Department of Psychiatry, AP-HP, Hôpitaux Universitaires Paris Ouest, Paris, France; Faculté de Médecine, Université Paris Descartes, Sorbonne Paris Cité, Paris, France.
Department of Psychiatry, AP-HP, Hôpitaux Universitaires Paris Ouest, Paris, France; Faculté de Médecine, Université Paris Descartes, Sorbonne Paris Cité, Paris, France; Centre Psychiatrie et Neurosciences, INSERM, U894, Paris, France.
Am J Geriatr Psychiatry. 2015 Sep;23(9):941-9. doi: 10.1016/j.jagp.2014.12.004. Epub 2014 Dec 9.
Previous studies have suggested a positive effect of retirement on depressive symptoms. The present study took advantage of the large-scale, prospective Gaz et Electricité (GAZEL) cohort to examine whether personality could influence this effect.
Depressive symptoms were assessed in 1993, 1996, 1999, 2002, 2005, and 2008 with the Center for Epidemiologic Studies Depression Scale (CES-D). Among the participants for which changes in depressive symptoms after retirement could be computed, 9,755 had completed the Buss and Durkee Hostility Inventory and the Bortner Type A Rating Scale in 1993. Covariates included age, gender, occupational grade, history of sickness absences for depression, and alcohol consumption. The effect of hostility and type A personality on changes in depressive symptoms after retirement were assessed with general linear models.

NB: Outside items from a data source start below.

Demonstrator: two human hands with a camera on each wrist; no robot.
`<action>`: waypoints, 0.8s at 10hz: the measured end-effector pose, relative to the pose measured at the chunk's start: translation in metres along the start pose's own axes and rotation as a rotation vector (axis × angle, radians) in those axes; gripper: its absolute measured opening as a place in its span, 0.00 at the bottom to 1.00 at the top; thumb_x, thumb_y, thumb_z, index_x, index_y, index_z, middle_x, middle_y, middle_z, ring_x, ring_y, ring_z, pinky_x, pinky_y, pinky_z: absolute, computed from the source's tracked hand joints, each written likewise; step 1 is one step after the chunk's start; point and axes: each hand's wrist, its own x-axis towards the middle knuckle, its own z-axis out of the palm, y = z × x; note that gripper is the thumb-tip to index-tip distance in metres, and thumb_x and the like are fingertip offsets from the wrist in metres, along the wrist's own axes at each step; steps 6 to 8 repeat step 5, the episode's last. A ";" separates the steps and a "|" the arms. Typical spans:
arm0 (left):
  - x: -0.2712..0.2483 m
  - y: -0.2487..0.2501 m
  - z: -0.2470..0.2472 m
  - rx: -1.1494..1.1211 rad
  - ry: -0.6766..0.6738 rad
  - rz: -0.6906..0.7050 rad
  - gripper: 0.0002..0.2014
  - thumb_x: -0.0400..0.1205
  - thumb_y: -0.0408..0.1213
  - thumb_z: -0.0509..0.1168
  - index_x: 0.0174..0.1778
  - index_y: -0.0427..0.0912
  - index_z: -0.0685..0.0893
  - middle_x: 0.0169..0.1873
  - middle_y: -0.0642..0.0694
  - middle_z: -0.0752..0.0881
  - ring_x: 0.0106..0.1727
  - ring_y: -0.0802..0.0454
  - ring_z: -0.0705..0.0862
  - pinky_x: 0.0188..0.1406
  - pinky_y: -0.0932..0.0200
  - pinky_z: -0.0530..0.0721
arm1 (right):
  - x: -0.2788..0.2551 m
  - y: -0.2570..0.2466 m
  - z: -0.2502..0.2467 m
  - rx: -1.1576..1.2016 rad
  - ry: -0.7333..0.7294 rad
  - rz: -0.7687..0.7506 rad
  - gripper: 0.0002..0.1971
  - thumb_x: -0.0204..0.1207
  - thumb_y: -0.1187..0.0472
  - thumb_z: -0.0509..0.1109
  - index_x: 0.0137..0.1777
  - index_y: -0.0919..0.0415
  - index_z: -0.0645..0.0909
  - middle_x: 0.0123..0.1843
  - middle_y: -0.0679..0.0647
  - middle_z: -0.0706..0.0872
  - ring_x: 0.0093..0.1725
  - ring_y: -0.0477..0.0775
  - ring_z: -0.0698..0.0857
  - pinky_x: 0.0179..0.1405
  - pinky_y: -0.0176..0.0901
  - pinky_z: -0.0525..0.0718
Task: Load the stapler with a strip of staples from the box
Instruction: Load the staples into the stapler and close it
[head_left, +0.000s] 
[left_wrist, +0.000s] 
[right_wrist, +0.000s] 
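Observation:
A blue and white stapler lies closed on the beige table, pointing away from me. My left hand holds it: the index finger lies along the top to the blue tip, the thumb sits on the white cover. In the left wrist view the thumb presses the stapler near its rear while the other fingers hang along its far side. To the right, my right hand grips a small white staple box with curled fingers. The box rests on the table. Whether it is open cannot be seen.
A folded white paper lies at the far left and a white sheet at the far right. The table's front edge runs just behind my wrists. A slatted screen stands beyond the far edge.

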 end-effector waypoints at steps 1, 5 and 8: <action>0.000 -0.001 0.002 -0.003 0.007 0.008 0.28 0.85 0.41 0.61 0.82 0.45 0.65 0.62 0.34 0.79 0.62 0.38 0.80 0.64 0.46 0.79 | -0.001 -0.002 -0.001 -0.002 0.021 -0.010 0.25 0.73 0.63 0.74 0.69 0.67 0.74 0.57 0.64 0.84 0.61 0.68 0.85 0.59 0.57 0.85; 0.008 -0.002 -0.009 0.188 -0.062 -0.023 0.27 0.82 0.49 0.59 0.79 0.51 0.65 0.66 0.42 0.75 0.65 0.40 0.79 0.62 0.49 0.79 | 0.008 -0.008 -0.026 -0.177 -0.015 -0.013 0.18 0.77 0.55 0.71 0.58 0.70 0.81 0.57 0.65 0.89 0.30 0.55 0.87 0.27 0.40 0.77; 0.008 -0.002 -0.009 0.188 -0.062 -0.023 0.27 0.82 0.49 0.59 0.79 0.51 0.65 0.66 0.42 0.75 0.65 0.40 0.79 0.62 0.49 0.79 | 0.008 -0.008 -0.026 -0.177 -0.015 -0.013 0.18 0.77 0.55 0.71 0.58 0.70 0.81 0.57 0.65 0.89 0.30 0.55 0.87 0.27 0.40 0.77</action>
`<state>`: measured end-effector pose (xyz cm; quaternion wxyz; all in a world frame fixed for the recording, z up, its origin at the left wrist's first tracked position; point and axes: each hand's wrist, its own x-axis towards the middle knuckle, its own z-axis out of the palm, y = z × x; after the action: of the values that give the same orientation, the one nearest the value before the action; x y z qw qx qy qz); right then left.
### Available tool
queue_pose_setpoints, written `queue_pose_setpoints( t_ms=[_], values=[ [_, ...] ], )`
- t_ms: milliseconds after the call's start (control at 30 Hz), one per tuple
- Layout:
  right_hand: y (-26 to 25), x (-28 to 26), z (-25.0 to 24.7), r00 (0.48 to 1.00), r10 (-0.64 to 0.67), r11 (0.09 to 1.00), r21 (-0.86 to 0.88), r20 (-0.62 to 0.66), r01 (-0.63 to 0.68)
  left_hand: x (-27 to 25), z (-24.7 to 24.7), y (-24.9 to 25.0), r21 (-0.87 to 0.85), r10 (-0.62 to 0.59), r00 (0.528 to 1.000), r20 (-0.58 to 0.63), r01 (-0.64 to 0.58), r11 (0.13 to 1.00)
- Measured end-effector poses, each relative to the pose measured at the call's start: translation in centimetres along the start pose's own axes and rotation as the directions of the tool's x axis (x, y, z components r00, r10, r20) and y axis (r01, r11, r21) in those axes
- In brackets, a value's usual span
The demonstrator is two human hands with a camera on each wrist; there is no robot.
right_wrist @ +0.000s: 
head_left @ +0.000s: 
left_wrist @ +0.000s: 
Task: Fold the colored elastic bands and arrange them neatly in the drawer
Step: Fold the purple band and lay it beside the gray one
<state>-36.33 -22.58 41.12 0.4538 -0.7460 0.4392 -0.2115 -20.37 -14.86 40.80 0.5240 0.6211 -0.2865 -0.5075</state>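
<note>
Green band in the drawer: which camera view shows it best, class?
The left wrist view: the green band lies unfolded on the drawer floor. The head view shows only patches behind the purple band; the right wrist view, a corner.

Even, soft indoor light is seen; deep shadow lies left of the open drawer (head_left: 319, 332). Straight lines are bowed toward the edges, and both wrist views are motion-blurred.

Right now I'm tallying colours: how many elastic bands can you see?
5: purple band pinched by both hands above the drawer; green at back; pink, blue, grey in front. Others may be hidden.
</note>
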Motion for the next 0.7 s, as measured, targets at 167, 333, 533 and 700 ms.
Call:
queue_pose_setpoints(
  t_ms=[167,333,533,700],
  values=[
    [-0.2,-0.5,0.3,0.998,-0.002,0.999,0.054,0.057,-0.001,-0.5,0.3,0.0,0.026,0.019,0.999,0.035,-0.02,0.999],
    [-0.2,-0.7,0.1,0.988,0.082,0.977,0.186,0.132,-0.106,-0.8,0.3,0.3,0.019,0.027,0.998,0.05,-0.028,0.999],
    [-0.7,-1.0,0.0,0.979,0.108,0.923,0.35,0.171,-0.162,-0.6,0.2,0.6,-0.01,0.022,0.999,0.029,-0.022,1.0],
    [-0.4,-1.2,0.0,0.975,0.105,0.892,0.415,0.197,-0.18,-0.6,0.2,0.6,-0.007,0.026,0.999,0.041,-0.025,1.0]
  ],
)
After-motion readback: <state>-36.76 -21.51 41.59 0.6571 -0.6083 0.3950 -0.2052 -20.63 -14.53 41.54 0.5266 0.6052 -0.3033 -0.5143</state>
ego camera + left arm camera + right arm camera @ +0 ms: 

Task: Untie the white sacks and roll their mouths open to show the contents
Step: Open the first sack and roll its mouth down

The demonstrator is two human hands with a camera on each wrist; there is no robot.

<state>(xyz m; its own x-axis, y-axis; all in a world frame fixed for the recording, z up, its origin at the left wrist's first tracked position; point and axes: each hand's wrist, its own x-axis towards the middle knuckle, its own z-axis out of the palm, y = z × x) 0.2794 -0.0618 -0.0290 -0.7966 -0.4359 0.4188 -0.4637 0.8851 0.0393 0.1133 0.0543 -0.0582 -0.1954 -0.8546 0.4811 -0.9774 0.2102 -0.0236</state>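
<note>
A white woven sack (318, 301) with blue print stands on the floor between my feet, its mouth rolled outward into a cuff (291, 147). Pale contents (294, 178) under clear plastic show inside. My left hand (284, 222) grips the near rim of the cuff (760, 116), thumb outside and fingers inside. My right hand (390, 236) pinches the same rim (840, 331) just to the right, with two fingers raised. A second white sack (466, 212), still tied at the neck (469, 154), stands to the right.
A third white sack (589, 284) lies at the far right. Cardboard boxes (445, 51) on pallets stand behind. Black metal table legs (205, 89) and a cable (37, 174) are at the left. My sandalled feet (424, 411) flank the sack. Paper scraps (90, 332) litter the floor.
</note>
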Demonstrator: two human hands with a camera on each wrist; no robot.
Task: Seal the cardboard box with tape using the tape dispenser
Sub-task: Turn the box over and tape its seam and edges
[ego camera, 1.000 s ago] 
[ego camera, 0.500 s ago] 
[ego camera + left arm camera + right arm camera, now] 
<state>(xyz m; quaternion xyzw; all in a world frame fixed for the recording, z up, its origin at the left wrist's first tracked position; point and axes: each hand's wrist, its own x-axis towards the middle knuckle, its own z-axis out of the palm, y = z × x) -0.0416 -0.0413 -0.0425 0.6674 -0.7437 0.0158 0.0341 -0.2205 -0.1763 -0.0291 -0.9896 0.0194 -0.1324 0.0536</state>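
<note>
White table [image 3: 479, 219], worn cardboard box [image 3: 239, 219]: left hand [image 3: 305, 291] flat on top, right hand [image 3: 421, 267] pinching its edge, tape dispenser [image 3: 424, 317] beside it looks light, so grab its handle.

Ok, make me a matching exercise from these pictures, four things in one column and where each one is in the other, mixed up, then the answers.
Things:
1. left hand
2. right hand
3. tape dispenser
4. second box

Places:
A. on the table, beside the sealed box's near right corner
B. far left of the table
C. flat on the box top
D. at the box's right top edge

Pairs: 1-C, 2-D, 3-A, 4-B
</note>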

Adjusting for all covariates, higher scores of total (p <0.001; η(2) = 0.017), cognitive (p <0.001; η(2) = 0.021), and behavioral hostility (p <0.001; η(2) = 0.004) as well as type A personality (p <0.001; η(2) = 0.002) were each associated with a smaller improvement of depressive symptoms after retirement. Regarding hostility subscales, only the association with cognitive hostility remained significant (p <0.001; η(2) = 0.018) when both were simultaneously entered in the model. Among participants meeting the CES-D threshold of clinical depression before retirement, those in the lowest quartile of cognitive hostility were two times more likely than those in the highest to fall short of this threshold after retirement (odds ratio: 1.99; 95% confidence interval: 1.54-2.58).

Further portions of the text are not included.